If you enjoy watching ski jumpers fly off crazy high jumps, then this is the weekend to be in Westby.
Saturday was the second and final day of this year's Snowflake Ski Jumping Tournament.
About 30 ski jumpers from around the world took off at speeds up to 60 miles-per hour -down a 450 foot hill.
The event draws in thousands of spectators and takes hundreds of volunteers to make sure the course is ready to go.
Last night's snowfall created a little bit of last minute work this morning, but organizers say it didn't stop the event from being another huge success.
“It hampered a little bit because it took the hill crew (a little bit) to get the hill ready so we didn't get much jumping before opening ceremonies, but everything is ready to go and we're going to have some really great jumps and a great afternoon of ski jumping,” said Scott Yttri of the Snowflake Ski Club.

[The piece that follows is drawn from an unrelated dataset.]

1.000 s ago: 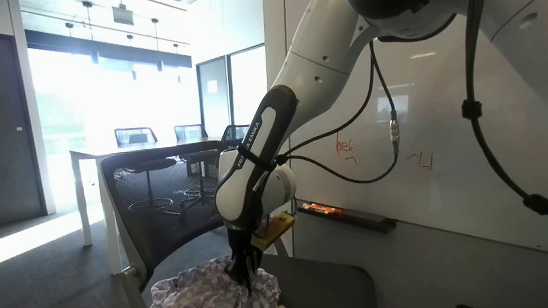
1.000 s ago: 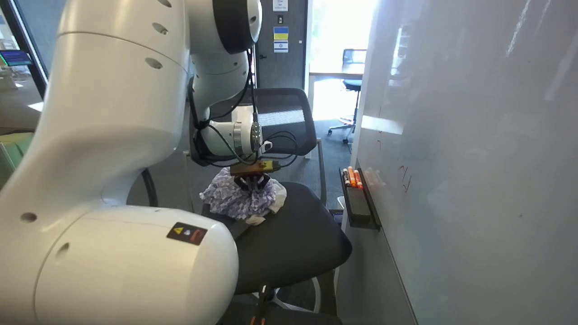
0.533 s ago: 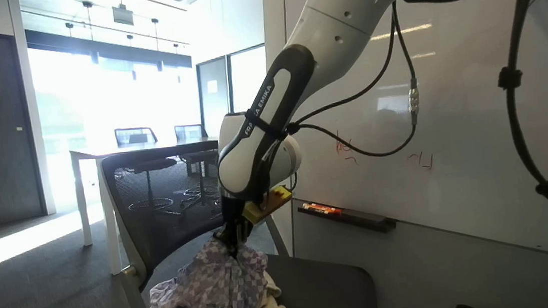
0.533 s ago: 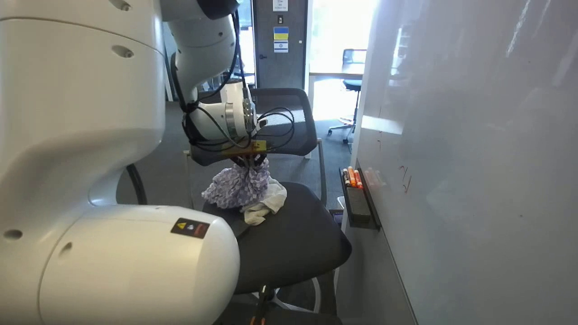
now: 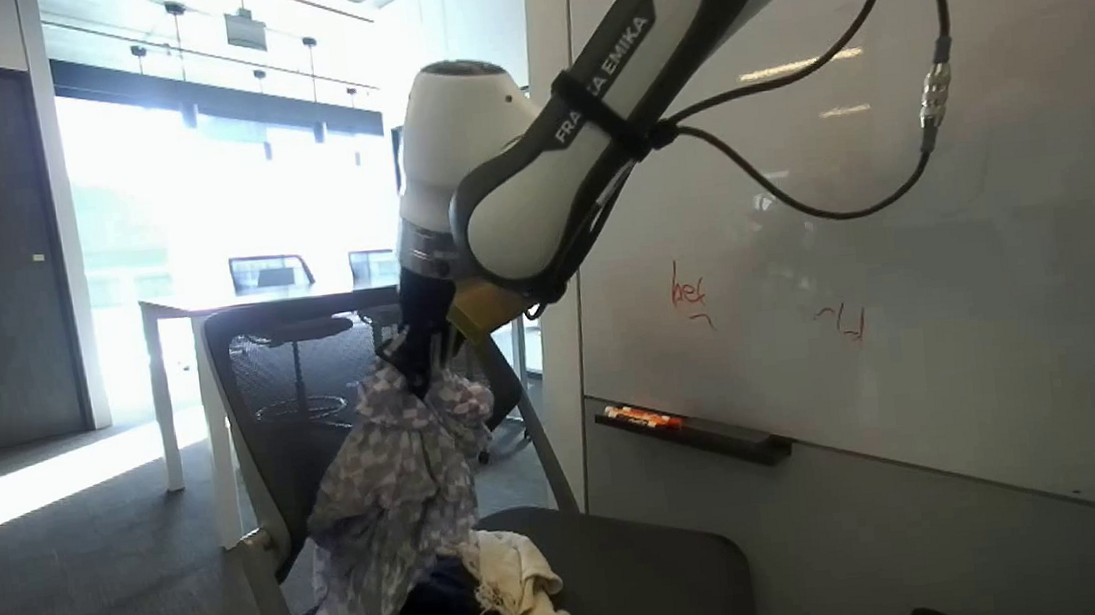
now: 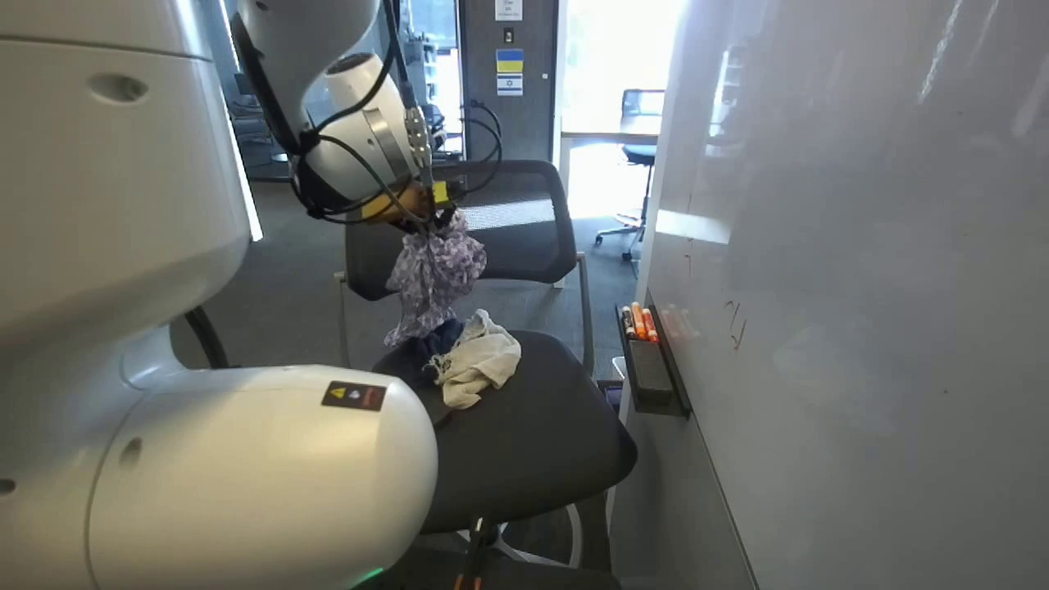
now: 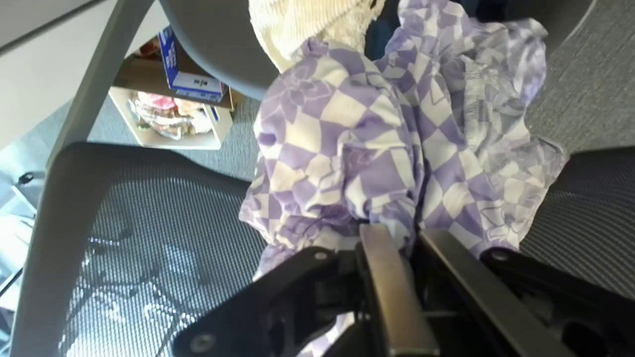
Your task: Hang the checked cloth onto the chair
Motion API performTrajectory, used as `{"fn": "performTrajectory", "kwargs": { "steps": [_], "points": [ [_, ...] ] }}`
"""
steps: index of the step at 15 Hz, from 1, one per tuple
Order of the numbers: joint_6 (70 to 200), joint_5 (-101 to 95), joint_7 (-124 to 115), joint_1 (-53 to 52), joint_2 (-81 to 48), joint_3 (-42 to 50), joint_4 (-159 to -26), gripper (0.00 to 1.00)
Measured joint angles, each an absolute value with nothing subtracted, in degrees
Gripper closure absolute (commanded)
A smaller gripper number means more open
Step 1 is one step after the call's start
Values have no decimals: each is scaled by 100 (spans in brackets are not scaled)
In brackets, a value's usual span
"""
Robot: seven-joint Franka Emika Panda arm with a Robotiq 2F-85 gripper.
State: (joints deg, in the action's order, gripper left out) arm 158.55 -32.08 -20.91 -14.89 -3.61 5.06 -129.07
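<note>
- Fingers [image 7: 397, 297] clamp a bunched upper part of the checked cloth [image 5: 402, 487], leaving the rest to fall in loose folds; one tight pinch looks fit for carrying, less so for spreading.
- The cloth hangs before the mesh backrest [image 6: 524, 217] of the office chair [image 6: 541, 442], on the seat side, presumably placed there for a short trip to the top edge.
- Below, a cream cloth [image 5: 522, 588] and a dark cloth [image 5: 441, 614] lie on the seat [image 5: 653, 569]; the high hold likely serves to keep the checked one from dragging them along, though whether its lower end touches either is unclear.
- Draping is not yet done: more height seems needed for the loose end to clear the backrest.
</note>
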Motion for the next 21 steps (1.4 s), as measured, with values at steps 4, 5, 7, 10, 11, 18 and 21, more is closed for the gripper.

The tournament has been a tradition in Westby for the past 90 years, which is why it's no surprise that it has spawned some other traditions in the community.
Ski Jumpers from all over the world have traveled thousands of miles to get to Westby for the tournament.
While the Norway team may be far away from home, having a local family open their homes to them is making the experience that much more special.
The Snowflake Ski Jump tournament in Westby is something the coach from Norway, Stig Fredheim has looked forward to all year long.
“In Norway, it’s not that many people on the hills, so not many spectators, and so it’s a lot more fun here,” said Fredheim.
And besides the extra cheering and loud cow bells, something else Fredheim looks forward to is having a comfortable place to relax.
“We usually stay in hotels back home, so that's a big difference too, but I think it's awesome,” said Fredheim.
As part of the tournament tradition, all of the skiers from around the world are paired up with host families living in the area.
For some of these skiers, it's their first trip to America.
“It's big,” said one of the skiers.
But this Fredheim's second year staying with the same family.
“Mostly I remember it as the cat house,” said Fredheim. “That's what we speak on it back home, but it’s really good though. We like it. Love pets.”
Dan and Karen Ellefson and their many cats are opening up their home to provide the skiers a place to sleep and eat. It’s a home away from home free of charge.
They've done this for the past 10 years? Maybe 11. It's a little hard to remember.
“We've had Finland the Americans stay here, and Norwegians like four years I think?” said Karen. “Seven years,” said Dan. “We try to go year after year and say, ‘ok who did we have that year?’”
Its a chance for the Ellefsons to make new international friends around a sport they love, especially for Dan who was a ski jumper back in the day.
“Once you get older, it hurts a little more once you fall.”
“Dan is kind of our inside man when we're here because he knows everything about the hill and how the hill is, and the tracks and everything,” said Fredheim.